So and again, my expertise is certainly more in the HR human capital arena, there aren't many companies prepared. There are some that are doing a better job than others. Everybody's on a learning curve. I really disliked the new normal term. So if anybody has a better term that they can share with me other than, the new normal, normal 2.0, and the variety of those. But we're living in this VUCA environment, we're living in a new environment, and what's that going to look like? What's the future? 

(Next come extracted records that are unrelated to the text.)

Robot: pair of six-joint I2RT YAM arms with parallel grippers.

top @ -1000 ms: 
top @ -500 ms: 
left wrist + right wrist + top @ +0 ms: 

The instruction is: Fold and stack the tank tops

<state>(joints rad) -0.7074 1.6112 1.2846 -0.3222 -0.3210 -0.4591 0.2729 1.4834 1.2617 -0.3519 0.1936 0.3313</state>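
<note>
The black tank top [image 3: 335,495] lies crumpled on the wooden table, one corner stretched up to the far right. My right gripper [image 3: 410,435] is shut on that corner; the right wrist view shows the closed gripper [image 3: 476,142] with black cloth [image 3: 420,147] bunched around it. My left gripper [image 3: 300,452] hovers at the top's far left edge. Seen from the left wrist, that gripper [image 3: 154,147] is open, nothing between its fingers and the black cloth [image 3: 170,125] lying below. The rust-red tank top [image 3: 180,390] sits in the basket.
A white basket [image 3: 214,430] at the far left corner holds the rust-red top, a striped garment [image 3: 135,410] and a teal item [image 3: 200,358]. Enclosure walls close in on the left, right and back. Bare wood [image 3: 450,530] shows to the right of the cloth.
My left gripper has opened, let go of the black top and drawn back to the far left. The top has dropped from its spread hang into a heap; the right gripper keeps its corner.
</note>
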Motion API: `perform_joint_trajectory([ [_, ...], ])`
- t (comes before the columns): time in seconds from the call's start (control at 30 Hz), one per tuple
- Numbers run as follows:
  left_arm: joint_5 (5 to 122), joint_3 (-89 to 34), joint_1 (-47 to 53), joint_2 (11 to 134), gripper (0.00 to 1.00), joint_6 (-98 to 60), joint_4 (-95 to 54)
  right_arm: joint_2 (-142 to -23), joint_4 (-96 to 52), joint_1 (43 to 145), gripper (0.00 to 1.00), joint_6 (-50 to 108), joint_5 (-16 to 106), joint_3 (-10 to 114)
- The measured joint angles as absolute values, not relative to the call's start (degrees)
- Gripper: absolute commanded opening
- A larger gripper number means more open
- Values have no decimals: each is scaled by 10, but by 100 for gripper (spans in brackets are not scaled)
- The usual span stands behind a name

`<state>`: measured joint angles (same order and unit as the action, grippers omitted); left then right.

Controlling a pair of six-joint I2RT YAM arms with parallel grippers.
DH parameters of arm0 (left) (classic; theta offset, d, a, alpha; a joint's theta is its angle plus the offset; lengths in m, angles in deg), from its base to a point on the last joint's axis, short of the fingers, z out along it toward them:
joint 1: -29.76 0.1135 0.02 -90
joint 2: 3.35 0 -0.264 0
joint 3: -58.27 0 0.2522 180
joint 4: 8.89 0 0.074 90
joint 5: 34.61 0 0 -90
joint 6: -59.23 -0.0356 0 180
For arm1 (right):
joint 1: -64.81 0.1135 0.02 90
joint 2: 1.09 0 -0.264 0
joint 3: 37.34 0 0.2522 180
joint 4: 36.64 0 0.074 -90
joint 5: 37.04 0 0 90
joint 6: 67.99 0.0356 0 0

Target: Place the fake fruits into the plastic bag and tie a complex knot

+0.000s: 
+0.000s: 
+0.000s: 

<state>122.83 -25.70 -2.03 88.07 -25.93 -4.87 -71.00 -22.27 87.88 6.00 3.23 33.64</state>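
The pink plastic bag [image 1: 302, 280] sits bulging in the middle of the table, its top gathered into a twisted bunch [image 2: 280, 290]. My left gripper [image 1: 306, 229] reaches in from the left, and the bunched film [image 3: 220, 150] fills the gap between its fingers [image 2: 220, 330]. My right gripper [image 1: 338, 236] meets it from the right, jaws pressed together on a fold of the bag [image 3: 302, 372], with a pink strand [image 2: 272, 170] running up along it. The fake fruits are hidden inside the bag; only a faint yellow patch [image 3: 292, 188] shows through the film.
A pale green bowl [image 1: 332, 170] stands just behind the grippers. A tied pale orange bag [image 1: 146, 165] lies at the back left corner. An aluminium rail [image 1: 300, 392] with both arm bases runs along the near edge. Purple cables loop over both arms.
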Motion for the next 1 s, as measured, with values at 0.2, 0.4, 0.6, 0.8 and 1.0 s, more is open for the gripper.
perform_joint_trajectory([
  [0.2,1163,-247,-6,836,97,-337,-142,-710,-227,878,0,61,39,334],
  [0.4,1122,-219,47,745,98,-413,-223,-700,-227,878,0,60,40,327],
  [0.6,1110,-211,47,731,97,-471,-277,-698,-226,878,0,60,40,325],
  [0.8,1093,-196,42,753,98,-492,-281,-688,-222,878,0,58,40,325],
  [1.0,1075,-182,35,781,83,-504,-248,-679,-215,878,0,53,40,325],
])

And so we're all adapting, which ultimately becomes what's the skill that we need? We worked on leadership skills, you know, I know you measured grit, you know, that certainly became a bit of a buzzword, thanks to Angela Duckworth. And it's like, how do we measure grit? Agility has been around for a bit, how do we measure agility, and all those are really, really important. But again, one hammer doesn't fix doesn't work with all the nails that are out there, I mean some are nails and some are screws. You know, there's a lot of different challenges we have. 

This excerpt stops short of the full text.